Throughout history, mercury-in all its various forms-has often been at the centre of health alarms. In recent times the focus has been on the methylmercury found in fish that swim in contaminated waters and in amalgam dental fillings, and that was used as a preservative in vaccines.

Mercury in all of its guises is toxic, although its effects depend on the way we absorb it. Mercury poisoning can result from vapour inhalation, ingestion, injection or absorption through the skin, and the most commonly affected organs are the brain, kidneys and stomach.

Organic mercury is most commonly found in antiseptics, fungicides, laundry products and wood preservatives. Of all the types of mercury, this is the most devastating to the central nervous system. It comes in three forms: amyl; short chain (more commonly known as ‘methylmercury’); and long chain.

This form is more easily taken up by the body, and can even cross the blood-brain barrier and placenta. As it’s the type found in industrial waste, this may be the kind of mercury found in HFCS-containing products, despite the claims of critics that it’s most likely ‘elemental’ mercury.

Elemental mercury (Hg) comes in liquid form and its most common usages are in thermometers, barometers, dental amalgam fillings, paints and light bulbs.

It can be very damaging if it’s breathed in, as it can then penetrate into the central nervous system and cause long-lasting neurological damage. But it’s only mildly toxic when ingested by mouth.
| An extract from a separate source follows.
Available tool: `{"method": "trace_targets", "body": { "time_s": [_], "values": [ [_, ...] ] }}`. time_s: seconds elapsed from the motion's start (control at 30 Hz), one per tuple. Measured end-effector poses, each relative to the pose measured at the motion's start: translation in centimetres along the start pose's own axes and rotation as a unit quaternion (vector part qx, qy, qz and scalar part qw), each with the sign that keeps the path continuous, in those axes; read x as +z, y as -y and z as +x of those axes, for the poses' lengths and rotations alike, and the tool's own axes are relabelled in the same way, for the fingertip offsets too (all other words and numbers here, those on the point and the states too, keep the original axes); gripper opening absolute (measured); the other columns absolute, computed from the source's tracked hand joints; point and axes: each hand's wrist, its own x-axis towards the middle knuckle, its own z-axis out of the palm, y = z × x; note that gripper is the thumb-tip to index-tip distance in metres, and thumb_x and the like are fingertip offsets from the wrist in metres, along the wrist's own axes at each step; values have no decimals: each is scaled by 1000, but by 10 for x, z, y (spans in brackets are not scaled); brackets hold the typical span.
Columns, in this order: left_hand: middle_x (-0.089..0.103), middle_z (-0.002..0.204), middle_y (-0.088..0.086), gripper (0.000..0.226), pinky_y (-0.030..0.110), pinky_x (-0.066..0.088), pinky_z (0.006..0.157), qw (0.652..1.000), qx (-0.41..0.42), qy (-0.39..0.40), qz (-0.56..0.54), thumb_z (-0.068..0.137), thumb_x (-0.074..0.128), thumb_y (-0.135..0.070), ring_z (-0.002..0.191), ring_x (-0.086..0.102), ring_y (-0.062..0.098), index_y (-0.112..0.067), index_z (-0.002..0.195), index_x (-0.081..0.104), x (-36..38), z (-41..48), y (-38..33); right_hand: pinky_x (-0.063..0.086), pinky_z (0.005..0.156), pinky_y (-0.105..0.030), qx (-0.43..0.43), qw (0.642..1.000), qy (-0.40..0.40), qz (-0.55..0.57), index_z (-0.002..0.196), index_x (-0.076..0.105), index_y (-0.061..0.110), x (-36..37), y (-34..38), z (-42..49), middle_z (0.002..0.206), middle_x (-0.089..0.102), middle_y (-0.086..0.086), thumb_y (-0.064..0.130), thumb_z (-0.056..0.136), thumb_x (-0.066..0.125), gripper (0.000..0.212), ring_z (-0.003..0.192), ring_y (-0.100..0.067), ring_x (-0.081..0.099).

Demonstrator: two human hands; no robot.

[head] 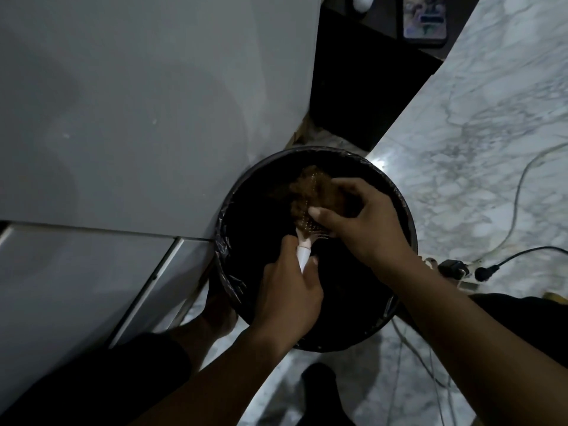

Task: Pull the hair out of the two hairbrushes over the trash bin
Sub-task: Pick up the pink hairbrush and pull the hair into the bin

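A round black trash bin (402, 210) lined with a black bag stands on the floor below me. Over its opening my left hand (289, 290) grips the white handle of a hairbrush (303, 256), bristles facing up. A wad of brown hair (310, 187) covers the brush head. My right hand (362, 222) lies on that head, thumb and fingers pinched into the hair. Only one hairbrush is in view.
A grey cabinet (138, 118) stands left of the bin, touching its rim. White marble floor (479, 133) spreads to the right, crossed by cables and a power strip (455, 270). A phone (425, 16) lies on a dark surface at the top. My foot (319, 379) is below the bin.
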Motion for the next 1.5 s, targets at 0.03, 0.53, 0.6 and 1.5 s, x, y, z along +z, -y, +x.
{"method": "trace_targets", "body": {
  "time_s": [0.03,0.53,0.6,1.5],
  "values": [
    [64,84,2,10,27,50,52,1000,3,-1,1,100,53,-33,67,66,14,-32,106,45,1,-1,-1,61,84,-33,-11,999,-22,-39,115,72,23,-1,-3,2,110,74,4,35,79,85,41,99,-10,72],
    [62,81,1,10,38,53,59,997,26,-10,70,101,49,-34,69,65,19,-33,107,40,0,1,1,48,89,-15,22,998,35,50,144,44,30,0,1,2,126,59,15,41,83,79,71,113,2,59],
    [62,81,2,12,38,51,59,996,35,-6,86,101,49,-35,69,64,21,-32,107,39,1,-2,0,50,93,-16,-20,999,22,-17,140,55,28,2,-4,3,128,64,10,39,79,84,69,113,-2,63],
    [59,84,1,15,36,45,61,989,-7,-21,144,101,48,-38,71,60,25,-28,106,38,-4,9,4,52,73,-16,-3,995,-51,-80,88,76,28,-1,-4,13,88,75,7,23,86,80,6,81,-2,68]
  ]
}}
Inorganic mercury is commonly found in car batteries, cosmetics, perfumes, antisyphilitic agents, perfumes, spermicidal jellies and wood preservatives. This form is highly toxic, and can be taken in orally and through the skin. It can cause life-threatening kidney damage and affect the central nervous system.
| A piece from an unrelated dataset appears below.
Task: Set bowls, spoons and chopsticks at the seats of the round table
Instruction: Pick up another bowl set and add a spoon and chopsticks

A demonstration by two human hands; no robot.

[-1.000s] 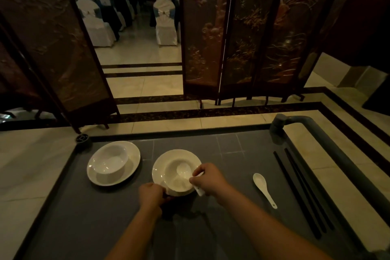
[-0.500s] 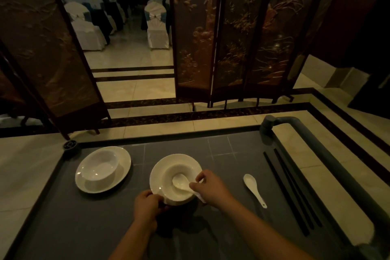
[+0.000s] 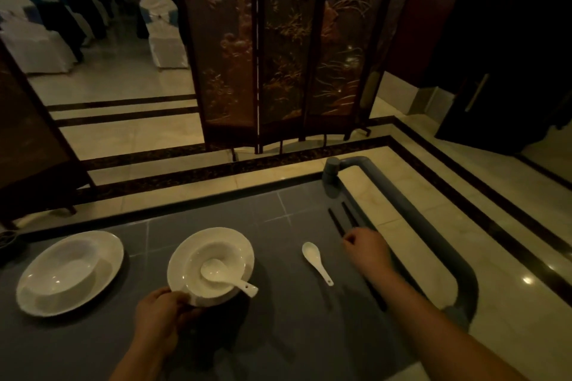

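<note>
Two plates: left plate point(image 3: 102, 257) and mid plate point(image 3: 235, 244), apart on the tabletop point(image 3: 294, 226).
Two bowls: left bowl point(image 3: 62, 275) on the left plate; mid bowl point(image 3: 198, 260) on the mid plate.
Two spoons: bowl spoon point(image 3: 216, 272) lies in the mid bowl, its stem over the rim to the right; loose spoon point(image 3: 314, 257) lies on the tabletop between the mid plate and the right grip.
Chopsticks point(image 3: 337, 219): at least two dark sticks by the handle point(image 3: 402, 210); full count unclear.
Left grip point(image 3: 164, 315): grasping the mid plate's near rim.
Right grip point(image 3: 368, 252): fingers curled over the chopsticks; cannot tell whether it has them. The loose spoon lies just left of it, apart.
</note>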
Until the Dufault and IATP reports, it was thought that the most common exposure to mercury was through eating contaminated fish. The unborn child in the womb is especially at risk, leading America’s Environmental Protection Agency (EPA) to advise pregnant women, breastfeeding mothers and young children to avoid eating fish with a high mercury content such as shark, swordfish, mackerel and tuna. (Tinned tuna is not on the list.)
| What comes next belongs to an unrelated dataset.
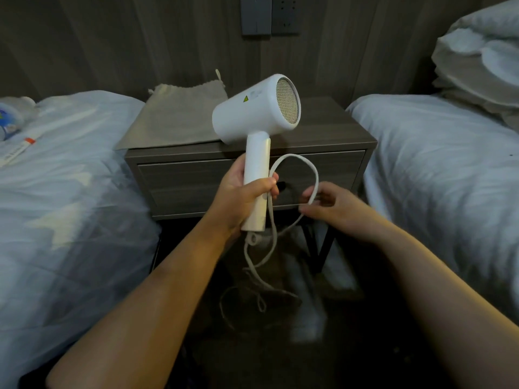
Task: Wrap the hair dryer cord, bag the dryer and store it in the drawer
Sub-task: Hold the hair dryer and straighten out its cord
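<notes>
- Hanging below the dryer's handle, the white cord (273, 220) is seen trailing in loose coils toward the dark floor (252, 346), between the two bare forearms nearest the camera.
- The lower handle of the white hair dryer (252, 116) is gripped by the left hand (241, 197), with fingers and thumb curled round it.
- The dryer is held upright in the air in front of the nightstand, its mesh end turned up and to the right.
- A loop of the cord is pinched between the thumb and fingers of the right hand (331, 206), just right of the handle. The loop is arched upward from the left hand's fingers across to the right hand.
- Behind the hands, the nightstand's drawer (196, 181) is seen closed.
- On the nightstand's surface (331, 127), a beige drawstring bag (179, 116) is laid flat on the left half, partly hidden by the dryer's body.
- The nightstand is flanked by two white-covered beds. A small tube with an orange cap (16, 151) is carried on the left bed (70, 178), and pillows (483, 60) are piled at the head of the right bed (435, 150).
- Farthest back, a socket panel (285, 15) is mounted on the wood-grain wall above the nightstand.
</notes>
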Demonstrator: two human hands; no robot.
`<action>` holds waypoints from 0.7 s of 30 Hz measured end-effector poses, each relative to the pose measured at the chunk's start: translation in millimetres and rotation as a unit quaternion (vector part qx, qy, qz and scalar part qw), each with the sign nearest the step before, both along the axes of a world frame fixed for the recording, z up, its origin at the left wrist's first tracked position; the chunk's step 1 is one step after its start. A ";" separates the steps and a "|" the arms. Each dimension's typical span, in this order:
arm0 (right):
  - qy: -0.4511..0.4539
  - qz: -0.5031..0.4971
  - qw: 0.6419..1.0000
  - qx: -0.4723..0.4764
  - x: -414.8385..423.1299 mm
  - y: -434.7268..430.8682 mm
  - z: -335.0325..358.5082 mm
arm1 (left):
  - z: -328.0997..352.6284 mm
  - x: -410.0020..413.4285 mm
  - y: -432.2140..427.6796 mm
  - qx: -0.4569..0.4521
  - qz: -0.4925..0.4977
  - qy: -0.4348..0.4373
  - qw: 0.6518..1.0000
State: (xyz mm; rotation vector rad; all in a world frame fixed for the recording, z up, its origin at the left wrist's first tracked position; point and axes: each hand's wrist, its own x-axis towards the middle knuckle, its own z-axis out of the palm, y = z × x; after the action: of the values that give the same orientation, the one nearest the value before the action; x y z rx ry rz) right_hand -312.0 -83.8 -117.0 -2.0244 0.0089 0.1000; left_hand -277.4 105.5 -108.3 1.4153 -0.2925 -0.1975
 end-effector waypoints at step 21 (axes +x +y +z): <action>-0.018 -0.144 0.976 -0.159 21.9 -31.3 -20.5 | 7.4 4.3 8.0 0.063 0.060 -0.085 0.993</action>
State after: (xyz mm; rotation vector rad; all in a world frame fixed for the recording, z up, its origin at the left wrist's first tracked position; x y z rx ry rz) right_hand -290.1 -115.1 -137.5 -2.3213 0.3126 -0.1310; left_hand -273.1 113.5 -101.0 1.5733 -0.3386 0.0052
Health Canada advises that these fish should not be consumed more than once a week or, if you’re a woman of childbearing age or a young child, no more than once a month.

Thiomersal (also known as thimerosal), the mercury-containing preservative used in vaccines since the 1930s, has been suspected of causing autism and other neurological problems in children.

In 1999, the US Public Health Service and American Academy of Pediatrics concluded that thiomersal should be reduced or eliminated from all vaccines. The result is that nowadays no vaccines contain the preservative.

Amalgam dental fillings have also been suspected of causing neurological problems, and several European countries have banned the use of such fillings in pregnant women and breastfeeding mothers.

What you can do


One:The simplest answer to the HFCS problem is to stop consuming any snacks or drinks that mention ‘high-fructose corn syrup’, ‘HFCS’ or ‘glucose corn syrup’ on the label. Not only does this mean that it contains a sweetener that may be contaminated by mercury, but it’s also an indication that the snack is highly processed and also high in added carbs that can contribute to weight issues.

Two:If you have young children and so have more control over what they eat, try introducing more whole and unprocessedfoods into their diet. The best sources of natural sugars are fruit and vegetables.

Three:If you have teenagers, get them to read thisarticle and then have them show it to theirfriends too.

Four: Aside from the threat to their health and weight, HFCS may also be adding to their mercury exposure. For this reason it’s important to reduce their overall exposure in other ways too, such as avoiding fish that may be contaminated by mercury. Check out the IATP website at www.healthobservatory.org for its Smart Fish Guide.

Also, if you have a mouthful of amalgam fillings, you may want to have them removed. This can be an expensive procedure, and it’s crucial that you find a dentist who is experienced in doing the procedure. Often, in inexperienced hands, excessive mercury fumes are released into the body as the fillings are removed, and this may be more dangerous than leaving them in the teeth in the first place.